▶ _YOUR TASK_
In the records below, the line with "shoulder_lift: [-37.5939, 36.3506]" opens the range and the line with "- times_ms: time" closes it; print that range exactly and nothing else.

▶ _DATA RECORDS_
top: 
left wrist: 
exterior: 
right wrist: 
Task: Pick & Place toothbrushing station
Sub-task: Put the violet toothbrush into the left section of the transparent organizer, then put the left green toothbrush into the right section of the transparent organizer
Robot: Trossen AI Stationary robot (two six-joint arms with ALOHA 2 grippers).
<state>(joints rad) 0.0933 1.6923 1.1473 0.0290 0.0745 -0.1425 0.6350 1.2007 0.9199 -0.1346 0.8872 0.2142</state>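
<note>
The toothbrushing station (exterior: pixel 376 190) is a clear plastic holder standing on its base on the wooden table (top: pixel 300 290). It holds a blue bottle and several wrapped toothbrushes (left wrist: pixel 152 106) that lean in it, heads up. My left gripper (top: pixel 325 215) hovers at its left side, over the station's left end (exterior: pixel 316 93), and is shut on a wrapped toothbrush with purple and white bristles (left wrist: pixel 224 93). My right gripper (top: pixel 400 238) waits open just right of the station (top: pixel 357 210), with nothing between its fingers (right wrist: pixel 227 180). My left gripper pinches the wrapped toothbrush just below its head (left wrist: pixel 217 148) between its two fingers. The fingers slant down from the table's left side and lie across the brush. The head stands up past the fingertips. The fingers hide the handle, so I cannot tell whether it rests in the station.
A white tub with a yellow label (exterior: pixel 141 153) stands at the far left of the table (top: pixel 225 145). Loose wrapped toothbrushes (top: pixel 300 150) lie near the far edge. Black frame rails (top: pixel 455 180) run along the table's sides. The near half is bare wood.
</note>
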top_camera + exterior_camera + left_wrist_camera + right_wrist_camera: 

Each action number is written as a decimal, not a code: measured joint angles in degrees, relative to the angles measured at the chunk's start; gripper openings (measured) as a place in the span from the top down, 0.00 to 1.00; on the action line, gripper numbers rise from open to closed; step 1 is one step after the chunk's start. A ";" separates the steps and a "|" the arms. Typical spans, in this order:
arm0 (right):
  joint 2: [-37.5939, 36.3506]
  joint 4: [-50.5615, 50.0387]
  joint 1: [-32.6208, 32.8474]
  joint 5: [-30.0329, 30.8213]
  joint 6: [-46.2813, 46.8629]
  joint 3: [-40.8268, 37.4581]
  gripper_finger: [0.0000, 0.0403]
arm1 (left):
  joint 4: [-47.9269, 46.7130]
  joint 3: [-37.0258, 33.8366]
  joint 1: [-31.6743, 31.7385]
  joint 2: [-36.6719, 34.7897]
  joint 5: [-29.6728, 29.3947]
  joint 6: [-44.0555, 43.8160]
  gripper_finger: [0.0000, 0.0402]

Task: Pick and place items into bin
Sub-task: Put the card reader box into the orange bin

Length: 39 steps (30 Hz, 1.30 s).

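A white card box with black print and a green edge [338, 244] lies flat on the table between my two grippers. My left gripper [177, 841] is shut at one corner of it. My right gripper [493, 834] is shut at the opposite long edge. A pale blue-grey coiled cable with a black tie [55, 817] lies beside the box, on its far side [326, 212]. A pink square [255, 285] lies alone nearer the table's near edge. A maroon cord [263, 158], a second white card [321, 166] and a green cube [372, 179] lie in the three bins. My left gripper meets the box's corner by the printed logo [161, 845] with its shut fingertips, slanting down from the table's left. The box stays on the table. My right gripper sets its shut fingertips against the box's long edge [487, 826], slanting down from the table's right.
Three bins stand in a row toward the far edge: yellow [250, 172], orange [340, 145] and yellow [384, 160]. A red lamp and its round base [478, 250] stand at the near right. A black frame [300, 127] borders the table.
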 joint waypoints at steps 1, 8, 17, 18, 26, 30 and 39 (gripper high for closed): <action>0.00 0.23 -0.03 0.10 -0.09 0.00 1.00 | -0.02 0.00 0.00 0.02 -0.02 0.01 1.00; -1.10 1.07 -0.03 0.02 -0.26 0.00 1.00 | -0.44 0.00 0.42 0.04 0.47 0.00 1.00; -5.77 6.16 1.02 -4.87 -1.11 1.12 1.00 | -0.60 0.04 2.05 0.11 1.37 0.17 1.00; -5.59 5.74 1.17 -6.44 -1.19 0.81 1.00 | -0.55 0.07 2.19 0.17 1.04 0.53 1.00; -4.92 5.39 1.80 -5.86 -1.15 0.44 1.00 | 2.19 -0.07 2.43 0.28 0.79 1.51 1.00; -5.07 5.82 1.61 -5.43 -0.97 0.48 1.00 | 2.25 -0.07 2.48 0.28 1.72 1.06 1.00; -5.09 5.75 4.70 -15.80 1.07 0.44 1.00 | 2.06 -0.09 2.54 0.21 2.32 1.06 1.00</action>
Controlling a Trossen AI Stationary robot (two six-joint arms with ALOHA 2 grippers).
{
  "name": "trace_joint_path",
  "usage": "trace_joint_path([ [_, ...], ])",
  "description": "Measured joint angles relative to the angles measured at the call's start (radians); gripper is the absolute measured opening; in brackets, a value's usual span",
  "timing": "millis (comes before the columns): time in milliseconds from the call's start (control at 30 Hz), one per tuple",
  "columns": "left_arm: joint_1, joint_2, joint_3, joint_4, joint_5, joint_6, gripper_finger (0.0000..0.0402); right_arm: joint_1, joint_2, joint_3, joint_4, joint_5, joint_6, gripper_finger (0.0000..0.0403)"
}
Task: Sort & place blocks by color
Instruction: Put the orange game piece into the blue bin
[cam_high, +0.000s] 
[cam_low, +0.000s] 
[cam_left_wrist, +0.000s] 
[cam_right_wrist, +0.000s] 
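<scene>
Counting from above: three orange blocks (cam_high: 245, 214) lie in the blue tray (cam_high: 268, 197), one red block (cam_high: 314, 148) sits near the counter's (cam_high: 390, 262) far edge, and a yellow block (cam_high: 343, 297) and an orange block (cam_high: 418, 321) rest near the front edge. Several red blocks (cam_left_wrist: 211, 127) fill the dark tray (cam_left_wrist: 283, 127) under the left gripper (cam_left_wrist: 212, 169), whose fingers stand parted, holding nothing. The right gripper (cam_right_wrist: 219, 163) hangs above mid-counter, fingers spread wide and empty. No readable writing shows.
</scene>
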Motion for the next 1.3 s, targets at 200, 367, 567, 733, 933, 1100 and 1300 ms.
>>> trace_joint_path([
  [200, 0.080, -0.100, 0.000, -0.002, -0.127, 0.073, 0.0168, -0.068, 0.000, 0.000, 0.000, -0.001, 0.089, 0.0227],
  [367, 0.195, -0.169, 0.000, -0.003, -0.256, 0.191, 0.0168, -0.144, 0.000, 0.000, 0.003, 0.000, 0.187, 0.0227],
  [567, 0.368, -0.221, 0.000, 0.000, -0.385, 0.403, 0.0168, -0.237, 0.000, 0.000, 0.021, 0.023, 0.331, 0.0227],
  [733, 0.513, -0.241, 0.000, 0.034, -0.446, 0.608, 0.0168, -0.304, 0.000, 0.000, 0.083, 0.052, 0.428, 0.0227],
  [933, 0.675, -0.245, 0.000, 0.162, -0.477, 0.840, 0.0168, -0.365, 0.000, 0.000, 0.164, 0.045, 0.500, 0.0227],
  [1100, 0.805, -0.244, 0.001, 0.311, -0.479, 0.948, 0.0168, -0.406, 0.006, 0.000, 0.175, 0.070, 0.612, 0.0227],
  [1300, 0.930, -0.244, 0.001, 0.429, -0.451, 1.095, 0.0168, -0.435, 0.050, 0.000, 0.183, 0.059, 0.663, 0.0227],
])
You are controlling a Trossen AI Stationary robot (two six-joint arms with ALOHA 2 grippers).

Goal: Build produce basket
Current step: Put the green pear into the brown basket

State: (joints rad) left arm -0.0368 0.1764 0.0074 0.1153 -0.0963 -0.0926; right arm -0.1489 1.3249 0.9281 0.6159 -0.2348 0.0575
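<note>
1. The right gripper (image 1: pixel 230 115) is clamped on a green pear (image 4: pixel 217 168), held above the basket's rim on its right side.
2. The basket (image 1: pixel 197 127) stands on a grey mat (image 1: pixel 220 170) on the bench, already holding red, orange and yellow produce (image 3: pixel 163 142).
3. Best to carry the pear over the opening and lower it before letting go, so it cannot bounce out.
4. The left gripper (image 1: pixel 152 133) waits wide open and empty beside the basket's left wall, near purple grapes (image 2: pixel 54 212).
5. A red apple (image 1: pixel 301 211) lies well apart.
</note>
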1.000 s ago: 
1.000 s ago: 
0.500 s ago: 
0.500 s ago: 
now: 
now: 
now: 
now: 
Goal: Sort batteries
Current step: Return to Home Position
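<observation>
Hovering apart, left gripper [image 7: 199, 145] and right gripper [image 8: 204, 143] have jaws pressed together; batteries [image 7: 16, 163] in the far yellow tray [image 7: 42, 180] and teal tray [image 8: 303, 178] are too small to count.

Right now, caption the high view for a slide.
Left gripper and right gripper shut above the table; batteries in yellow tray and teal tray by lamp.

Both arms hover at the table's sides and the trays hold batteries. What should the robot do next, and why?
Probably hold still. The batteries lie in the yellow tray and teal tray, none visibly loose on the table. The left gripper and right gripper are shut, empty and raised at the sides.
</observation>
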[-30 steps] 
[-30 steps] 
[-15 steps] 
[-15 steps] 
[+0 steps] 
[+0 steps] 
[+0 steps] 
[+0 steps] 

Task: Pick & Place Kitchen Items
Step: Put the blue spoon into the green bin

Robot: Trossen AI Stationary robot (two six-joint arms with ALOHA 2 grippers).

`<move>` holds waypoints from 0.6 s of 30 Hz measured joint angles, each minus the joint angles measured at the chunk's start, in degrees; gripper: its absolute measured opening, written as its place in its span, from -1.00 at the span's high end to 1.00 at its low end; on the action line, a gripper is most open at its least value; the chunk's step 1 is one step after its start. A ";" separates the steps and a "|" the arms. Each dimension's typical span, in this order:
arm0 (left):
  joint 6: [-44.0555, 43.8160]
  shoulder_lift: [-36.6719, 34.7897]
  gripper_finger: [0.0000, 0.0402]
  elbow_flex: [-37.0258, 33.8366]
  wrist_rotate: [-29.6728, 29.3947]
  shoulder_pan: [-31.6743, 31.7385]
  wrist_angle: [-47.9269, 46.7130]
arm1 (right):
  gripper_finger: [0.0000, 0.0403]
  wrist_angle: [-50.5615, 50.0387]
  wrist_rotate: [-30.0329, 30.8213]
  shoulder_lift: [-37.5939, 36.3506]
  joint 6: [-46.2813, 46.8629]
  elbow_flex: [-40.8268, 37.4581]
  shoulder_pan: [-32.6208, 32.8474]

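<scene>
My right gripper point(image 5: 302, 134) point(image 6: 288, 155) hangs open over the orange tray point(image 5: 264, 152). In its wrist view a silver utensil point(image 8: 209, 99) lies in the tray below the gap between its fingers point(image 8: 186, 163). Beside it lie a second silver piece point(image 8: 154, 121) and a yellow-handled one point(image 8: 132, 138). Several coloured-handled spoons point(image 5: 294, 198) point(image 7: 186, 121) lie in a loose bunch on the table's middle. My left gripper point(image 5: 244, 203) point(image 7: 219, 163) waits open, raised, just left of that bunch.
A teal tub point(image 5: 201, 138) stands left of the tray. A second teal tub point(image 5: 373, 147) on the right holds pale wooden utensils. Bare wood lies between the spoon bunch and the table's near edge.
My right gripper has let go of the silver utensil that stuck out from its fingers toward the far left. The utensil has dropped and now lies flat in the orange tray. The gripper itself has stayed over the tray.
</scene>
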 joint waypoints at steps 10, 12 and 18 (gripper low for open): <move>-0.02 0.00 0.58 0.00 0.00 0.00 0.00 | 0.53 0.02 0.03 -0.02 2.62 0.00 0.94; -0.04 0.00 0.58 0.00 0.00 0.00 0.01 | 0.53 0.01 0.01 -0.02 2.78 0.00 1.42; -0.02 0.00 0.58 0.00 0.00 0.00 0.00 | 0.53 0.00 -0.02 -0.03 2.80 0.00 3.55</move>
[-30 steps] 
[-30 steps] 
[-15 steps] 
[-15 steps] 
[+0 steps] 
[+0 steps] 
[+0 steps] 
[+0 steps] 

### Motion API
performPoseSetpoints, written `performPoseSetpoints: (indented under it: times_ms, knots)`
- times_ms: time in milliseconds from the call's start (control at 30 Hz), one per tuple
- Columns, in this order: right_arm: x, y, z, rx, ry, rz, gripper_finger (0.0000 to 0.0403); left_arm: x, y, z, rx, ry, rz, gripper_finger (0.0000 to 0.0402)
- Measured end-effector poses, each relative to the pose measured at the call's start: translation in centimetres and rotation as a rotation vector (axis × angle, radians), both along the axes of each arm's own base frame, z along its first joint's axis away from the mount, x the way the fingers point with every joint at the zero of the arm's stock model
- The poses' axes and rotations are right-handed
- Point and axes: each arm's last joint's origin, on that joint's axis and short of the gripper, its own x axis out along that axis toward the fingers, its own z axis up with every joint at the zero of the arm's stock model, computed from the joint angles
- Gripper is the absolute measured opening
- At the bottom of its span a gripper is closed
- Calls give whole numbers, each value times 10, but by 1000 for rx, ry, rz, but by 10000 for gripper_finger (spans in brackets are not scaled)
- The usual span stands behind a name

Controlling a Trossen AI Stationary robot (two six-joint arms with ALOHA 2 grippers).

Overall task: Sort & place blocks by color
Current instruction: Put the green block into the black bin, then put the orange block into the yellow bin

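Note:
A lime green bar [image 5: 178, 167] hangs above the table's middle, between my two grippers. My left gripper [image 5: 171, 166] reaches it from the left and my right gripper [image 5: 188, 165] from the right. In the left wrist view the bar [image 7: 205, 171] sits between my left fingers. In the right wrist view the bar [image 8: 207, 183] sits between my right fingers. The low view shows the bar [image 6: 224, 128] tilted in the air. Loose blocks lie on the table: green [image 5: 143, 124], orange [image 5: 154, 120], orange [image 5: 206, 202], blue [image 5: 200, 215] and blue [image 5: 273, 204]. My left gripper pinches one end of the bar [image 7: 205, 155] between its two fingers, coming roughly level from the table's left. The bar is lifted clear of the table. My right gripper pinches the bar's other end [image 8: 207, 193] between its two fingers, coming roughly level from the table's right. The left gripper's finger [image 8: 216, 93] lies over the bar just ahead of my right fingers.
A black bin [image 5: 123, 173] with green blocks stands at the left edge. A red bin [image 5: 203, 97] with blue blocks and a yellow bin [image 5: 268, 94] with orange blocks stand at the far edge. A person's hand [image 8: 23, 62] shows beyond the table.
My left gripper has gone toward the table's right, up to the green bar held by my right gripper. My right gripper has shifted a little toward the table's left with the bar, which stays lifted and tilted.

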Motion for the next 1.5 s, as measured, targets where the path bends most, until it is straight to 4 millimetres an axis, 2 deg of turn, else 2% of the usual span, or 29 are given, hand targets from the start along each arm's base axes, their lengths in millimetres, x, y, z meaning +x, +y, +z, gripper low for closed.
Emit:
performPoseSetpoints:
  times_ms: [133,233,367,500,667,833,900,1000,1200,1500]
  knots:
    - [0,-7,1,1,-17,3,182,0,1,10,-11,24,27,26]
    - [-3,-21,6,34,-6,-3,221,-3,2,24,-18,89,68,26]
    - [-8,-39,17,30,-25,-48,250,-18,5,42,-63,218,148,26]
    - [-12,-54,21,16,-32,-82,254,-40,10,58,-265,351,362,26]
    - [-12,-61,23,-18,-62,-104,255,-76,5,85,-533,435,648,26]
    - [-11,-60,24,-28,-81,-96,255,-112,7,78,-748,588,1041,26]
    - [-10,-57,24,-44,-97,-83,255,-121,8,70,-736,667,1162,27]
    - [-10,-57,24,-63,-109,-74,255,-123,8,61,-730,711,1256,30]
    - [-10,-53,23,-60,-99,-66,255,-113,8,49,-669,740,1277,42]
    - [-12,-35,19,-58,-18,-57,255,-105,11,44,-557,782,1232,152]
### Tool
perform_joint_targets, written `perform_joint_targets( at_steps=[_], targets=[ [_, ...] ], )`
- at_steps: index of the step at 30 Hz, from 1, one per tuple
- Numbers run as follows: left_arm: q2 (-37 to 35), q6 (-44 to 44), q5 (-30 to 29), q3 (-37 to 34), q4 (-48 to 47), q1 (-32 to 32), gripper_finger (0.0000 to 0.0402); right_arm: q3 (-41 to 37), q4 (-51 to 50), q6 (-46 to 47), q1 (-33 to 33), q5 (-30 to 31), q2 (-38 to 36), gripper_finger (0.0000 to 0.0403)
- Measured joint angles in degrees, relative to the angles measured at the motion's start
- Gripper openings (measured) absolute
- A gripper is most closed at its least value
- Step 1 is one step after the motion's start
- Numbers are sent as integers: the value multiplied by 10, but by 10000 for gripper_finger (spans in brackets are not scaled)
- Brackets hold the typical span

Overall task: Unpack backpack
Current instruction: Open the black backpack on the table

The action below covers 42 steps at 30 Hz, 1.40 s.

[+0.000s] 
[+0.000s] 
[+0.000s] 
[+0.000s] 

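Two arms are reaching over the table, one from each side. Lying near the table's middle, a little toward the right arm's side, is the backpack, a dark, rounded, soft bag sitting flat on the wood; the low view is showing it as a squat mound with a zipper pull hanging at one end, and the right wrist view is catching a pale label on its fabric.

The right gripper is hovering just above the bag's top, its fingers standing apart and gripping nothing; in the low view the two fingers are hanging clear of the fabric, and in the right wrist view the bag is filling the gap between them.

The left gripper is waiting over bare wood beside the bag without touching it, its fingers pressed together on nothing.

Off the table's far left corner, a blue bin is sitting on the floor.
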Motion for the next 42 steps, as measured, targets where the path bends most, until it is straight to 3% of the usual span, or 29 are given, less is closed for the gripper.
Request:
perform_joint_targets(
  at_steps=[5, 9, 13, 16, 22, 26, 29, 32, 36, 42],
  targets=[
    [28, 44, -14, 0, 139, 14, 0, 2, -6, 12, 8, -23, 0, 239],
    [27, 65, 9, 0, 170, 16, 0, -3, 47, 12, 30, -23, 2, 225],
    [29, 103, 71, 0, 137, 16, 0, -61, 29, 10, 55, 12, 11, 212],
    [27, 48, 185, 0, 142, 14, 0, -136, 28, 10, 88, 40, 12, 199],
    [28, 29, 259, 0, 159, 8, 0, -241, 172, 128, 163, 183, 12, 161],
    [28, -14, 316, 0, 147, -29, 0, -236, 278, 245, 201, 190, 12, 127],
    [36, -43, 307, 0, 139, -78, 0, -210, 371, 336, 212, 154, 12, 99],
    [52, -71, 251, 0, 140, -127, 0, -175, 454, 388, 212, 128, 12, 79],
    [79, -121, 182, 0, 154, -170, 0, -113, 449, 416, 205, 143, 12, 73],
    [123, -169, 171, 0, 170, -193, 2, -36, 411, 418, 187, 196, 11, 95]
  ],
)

▶ _COMPLETED EXERCISE_
  shoulder_lift: [-37.5939, 36.3506]
  joint 6: [-46.2813, 46.8629]
  elbow_flex: [-40.8268, 37.4581]
  shoulder_pan: [-32.6208, 32.8474]

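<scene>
My right gripper point(image 5: 302, 134) point(image 6: 288, 155) hangs open over the orange tray point(image 5: 264, 152). In its wrist view a silver utensil point(image 8: 209, 99) lies in the tray below the gap between its fingers point(image 8: 186, 163). Beside it lie a second silver piece point(image 8: 154, 121) and a yellow-handled one point(image 8: 132, 138). Several coloured-handled spoons point(image 5: 294, 198) point(image 7: 186, 121) lie in a loose bunch on the table's middle. My left gripper point(image 5: 244, 203) point(image 7: 219, 163) waits open, raised, just left of that bunch.
A teal tub point(image 5: 201, 138) stands left of the tray. A second teal tub point(image 5: 373, 147) on the right holds pale wooden utensils. Bare wood lies between the spoon bunch and the table's near edge.
My right gripper has let go of the silver utensil that stuck out from its fingers toward the far left. The utensil has dropped and now lies flat in the orange tray. The gripper itself has stayed over the tray.
</scene>
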 joint waypoints at steps 10, 12 and 18 (gripper low for open): <move>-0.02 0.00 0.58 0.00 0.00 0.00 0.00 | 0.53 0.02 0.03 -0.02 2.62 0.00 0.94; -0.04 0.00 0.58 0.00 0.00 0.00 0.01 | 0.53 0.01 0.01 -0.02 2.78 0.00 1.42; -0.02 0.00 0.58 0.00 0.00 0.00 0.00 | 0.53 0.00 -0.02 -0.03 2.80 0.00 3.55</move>
[-30 steps] 
[-30 steps] 
[-15 steps] 
[-15 steps] 
[+0 steps] 
[+0 steps] 
[+0 steps] 
[+0 steps] 

### Motion API
performPoseSetpoints, written `performPoseSetpoints: (indented under it: times_ms, knots)`
- times_ms: time in milliseconds from the call's start (control at 30 Hz), one per tuple

No further answer is required.